WebPageTest Private Instance Setup
Deploying a private WebPageTest instance eliminates public endpoint variability, enforces deterministic network conditions, and provides the infrastructure required for strict performance budget gating. By isolating test runners within your VPC or dedicated bare-metal environment, engineering teams gain predictable latency baselines, controlled browser versions, and direct access to raw HAR/WPT data.
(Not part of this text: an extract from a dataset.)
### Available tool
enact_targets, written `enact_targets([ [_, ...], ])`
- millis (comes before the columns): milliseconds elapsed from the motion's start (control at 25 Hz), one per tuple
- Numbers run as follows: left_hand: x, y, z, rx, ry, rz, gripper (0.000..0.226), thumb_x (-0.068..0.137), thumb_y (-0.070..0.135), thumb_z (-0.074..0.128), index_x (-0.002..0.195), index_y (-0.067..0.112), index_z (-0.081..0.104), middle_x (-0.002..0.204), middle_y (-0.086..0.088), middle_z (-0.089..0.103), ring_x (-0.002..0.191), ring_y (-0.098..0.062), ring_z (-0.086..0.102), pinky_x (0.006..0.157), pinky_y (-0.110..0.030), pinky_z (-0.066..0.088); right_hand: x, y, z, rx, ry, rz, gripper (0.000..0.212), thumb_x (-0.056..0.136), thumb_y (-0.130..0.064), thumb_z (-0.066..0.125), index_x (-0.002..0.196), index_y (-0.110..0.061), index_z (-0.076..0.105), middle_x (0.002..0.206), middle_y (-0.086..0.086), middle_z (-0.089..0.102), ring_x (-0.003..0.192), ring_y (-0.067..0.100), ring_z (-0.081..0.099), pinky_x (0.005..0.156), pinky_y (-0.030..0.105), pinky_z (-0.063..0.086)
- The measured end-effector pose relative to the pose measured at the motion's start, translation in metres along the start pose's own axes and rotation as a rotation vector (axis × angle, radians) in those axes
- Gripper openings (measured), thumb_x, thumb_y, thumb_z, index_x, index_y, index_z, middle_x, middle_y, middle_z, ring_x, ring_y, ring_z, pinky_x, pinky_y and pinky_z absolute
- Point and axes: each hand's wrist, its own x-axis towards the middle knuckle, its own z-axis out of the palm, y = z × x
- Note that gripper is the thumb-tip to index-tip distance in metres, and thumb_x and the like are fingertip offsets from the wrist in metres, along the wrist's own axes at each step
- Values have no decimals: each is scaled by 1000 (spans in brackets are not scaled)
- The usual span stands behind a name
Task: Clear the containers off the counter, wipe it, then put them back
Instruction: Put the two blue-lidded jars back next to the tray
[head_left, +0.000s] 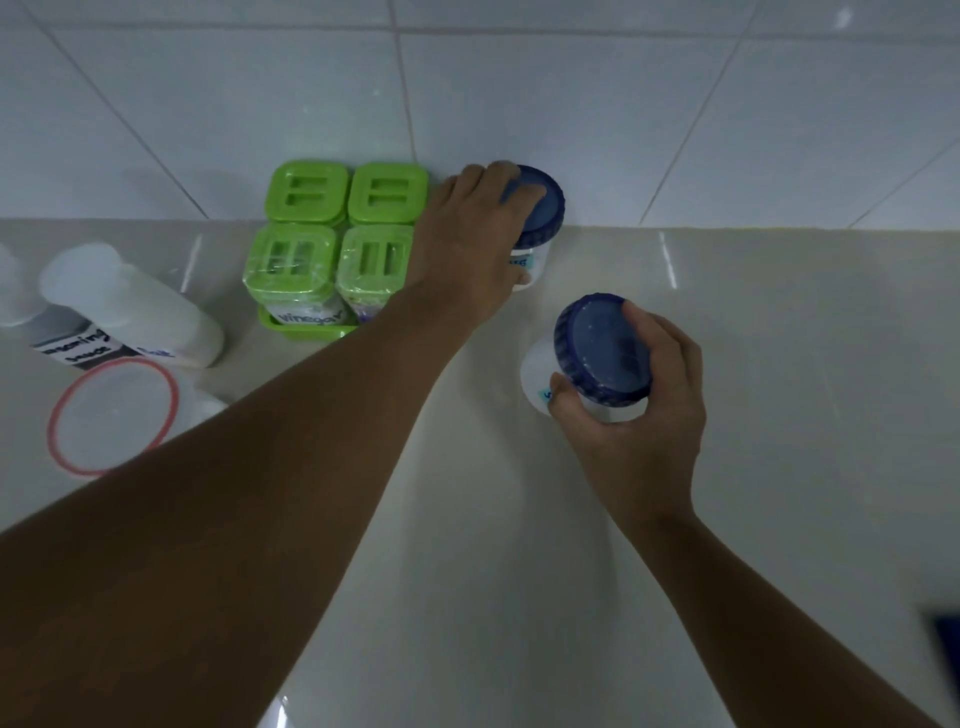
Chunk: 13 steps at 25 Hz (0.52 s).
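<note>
While left hand (478, 234) fingers wrap rear jar (535, 228), right hand (639, 395) fingers clasp front jar (597, 358).

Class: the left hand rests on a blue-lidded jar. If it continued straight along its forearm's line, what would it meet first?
Probably the white tiled wall just behind the blue-lidded clear plastic jar under the left hand; depth is unclear.

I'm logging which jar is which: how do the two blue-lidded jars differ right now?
The far blue-lidded jar stands upright against the tiled wall, beside the green-lidded containers; the near blue-lidded jar is tilted, its lid facing the camera, out over the open counter. The left hand grips the far one from above; the right hand wraps the near one's side. Both have ribbed dark blue lids, translucent white bodies and small labels.
</note>
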Motion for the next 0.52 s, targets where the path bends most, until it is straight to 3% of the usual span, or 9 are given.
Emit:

This architecture is foundational to the broader Lighthouse CI & WebPageTest Integration ecosystem, enabling automated pass/fail gates that block regressions before they reach production.
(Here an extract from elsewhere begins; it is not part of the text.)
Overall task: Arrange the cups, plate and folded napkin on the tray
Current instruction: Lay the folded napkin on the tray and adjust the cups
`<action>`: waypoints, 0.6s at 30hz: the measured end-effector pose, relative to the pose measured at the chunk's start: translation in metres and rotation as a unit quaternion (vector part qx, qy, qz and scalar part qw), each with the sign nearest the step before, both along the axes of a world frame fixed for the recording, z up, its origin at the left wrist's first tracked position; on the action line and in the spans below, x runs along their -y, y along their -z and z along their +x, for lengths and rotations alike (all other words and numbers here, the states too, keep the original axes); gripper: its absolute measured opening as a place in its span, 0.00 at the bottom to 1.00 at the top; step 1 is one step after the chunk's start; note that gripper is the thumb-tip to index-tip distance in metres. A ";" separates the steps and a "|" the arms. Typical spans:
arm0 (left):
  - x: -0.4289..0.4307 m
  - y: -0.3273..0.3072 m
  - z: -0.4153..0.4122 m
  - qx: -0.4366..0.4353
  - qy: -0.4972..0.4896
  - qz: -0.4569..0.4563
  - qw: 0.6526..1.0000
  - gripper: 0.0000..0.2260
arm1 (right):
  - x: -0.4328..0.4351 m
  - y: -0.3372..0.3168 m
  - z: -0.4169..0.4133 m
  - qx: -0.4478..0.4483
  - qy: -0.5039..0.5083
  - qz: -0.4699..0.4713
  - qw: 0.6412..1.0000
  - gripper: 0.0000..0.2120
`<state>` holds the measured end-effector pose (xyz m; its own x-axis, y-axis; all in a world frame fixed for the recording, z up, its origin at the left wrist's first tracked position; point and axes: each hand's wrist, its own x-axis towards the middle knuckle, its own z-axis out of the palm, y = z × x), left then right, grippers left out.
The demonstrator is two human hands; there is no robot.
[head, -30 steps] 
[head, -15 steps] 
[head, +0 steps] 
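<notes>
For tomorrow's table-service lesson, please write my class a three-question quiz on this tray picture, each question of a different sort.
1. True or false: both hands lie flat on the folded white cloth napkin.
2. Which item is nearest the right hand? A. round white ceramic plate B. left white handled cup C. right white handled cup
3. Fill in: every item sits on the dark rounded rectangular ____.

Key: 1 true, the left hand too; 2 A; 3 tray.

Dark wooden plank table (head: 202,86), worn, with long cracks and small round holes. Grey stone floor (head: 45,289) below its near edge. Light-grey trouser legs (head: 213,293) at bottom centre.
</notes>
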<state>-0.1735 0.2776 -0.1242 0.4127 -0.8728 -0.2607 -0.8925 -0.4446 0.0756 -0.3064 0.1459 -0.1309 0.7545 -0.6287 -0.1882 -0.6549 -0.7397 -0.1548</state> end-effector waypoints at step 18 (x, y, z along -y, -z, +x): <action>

Architecture Decision Matrix
| Criteria | Public Endpoint | Private Instance |
|---|---|---|
| Network Isolation | Shared, unpredictable routing | VPC-scoped, zero egress noise |
| Browser/OS Control | Fixed provider pool | Custom Docker/VM provisioning |
| CI Gating Latency | High variance, queue contention | Deterministic, SLA-bound execution |
| Data Sovereignty | Third-party retention | Full ownership, custom lifecycle |
Network Isolation Topology
[CI Runner] --> [WPT Server (Port 80/4000)] --> [Agent Pool (Chrome/Firefox/Safari)]
^ | |
| v v
[GitHub/GitLab] [Redis Queue] [Local Network / CDN Edge]
| |
v v
[PR Comment Bot] [S3/GCS Result Bucket]
CI Gating Threshold Definition
| Metric | Soft Warning | Hard Fail | Enforcement Scope |
|---|---|---|---|
| LCP (Desktop) | > 2.5s | > 3.5s | All PRs to main |
| CLS (Mobile) | > 0.1 | > 0.25 | Release branches |
| TTFB (Prod) | > 800ms | > 1200ms | Canary deployments |
Infrastructure Provisioning & Docker Orchestration
Provisioning requires a centralized server node and horizontally scalable agent workers. Use Docker Compose for local validation before migrating to Kubernetes or ECS.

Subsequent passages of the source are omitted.